The producers did, and so she was someone that I really wanted. I really wanted everyone that's in it, I was lucky that it worked out. I wrote Lakeith Stanfield and Noel Wells all letters and there was some courting. Lakeith was maybe the hardest.
What was your pitch with him?
I really liked him from Short Term 12 and then I saw that he was lead in Atlanta. It's my favourite show of the past five years. I knew that he was a great dramatic actor and then he was in this comedy, although it's kind of reductive to call Atlanta a comedy because it's many things, but primarily it is funny.
Would you say it's harder to do comedy than drama for actors? Getting comedians to do drama is more effective than getting somebody who's traditionally a dramatic actor to be funny?

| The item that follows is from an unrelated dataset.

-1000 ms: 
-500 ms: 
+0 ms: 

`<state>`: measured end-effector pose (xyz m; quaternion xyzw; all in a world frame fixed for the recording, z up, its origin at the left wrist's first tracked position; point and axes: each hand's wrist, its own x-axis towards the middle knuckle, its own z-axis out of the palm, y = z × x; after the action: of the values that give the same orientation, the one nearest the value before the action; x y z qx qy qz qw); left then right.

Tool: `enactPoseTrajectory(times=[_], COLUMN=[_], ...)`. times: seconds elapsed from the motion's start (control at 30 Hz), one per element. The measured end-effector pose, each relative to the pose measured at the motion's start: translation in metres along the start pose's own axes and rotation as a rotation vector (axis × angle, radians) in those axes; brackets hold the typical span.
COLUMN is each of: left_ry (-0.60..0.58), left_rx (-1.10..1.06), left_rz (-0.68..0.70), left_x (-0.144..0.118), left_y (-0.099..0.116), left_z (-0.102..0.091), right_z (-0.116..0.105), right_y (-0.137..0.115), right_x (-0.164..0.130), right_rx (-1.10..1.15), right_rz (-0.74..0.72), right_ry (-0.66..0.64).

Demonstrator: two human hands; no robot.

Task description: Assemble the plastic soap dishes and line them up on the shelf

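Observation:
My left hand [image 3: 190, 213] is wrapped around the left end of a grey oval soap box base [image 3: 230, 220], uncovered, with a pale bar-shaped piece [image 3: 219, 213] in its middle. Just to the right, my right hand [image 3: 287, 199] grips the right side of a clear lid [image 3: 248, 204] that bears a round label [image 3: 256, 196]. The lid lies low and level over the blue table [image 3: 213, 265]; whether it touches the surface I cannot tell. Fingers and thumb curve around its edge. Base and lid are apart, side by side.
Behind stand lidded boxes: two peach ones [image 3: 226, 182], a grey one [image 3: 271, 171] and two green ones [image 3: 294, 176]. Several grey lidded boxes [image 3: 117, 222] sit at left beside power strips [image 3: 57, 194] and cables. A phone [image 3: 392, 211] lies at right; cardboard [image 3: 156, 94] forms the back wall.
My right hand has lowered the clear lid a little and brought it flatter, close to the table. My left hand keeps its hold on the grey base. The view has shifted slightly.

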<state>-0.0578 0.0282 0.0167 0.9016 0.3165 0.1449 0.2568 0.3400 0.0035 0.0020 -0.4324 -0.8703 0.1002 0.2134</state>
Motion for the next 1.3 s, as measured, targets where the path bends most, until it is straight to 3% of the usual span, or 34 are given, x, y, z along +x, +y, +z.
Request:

When you have funny people, it's not that hard.
So it’s better to start as a baseline of somebody who knows how to be funny, to make them dramatic.
Chris O'Dowd can take anything. Anything. The jokes can be hackneyed, or there can be no jokes at all, and he will make you smile or laugh. He can do that, it's just in his DNA. Jemaine Clement's also like that.
Has success ever given you confidence? Or does it just open up new levels of neurosis?
No, I love writing, and I love making movies. Being at Sundance definitely feels good. My dream, as soon as I could even imagine it, was to make a living off of using my imagination writing stories. I don't know if I'd call myself confident, but I'm grateful. I just keep trying to evolve and I'm always proud of what I do when it's out there.
I get nervous about how it's going to be received. When Steve Buscemi directed my first film, and I asked him, “How do you feel at the end of it?” He said “Oh, I made the movie I wanted to make.” That always stuck with me as the mark of success. Who knows what people are going to think or say or feel about it? If you feel like you did what you intended to, that's kind of like the most you can hope for.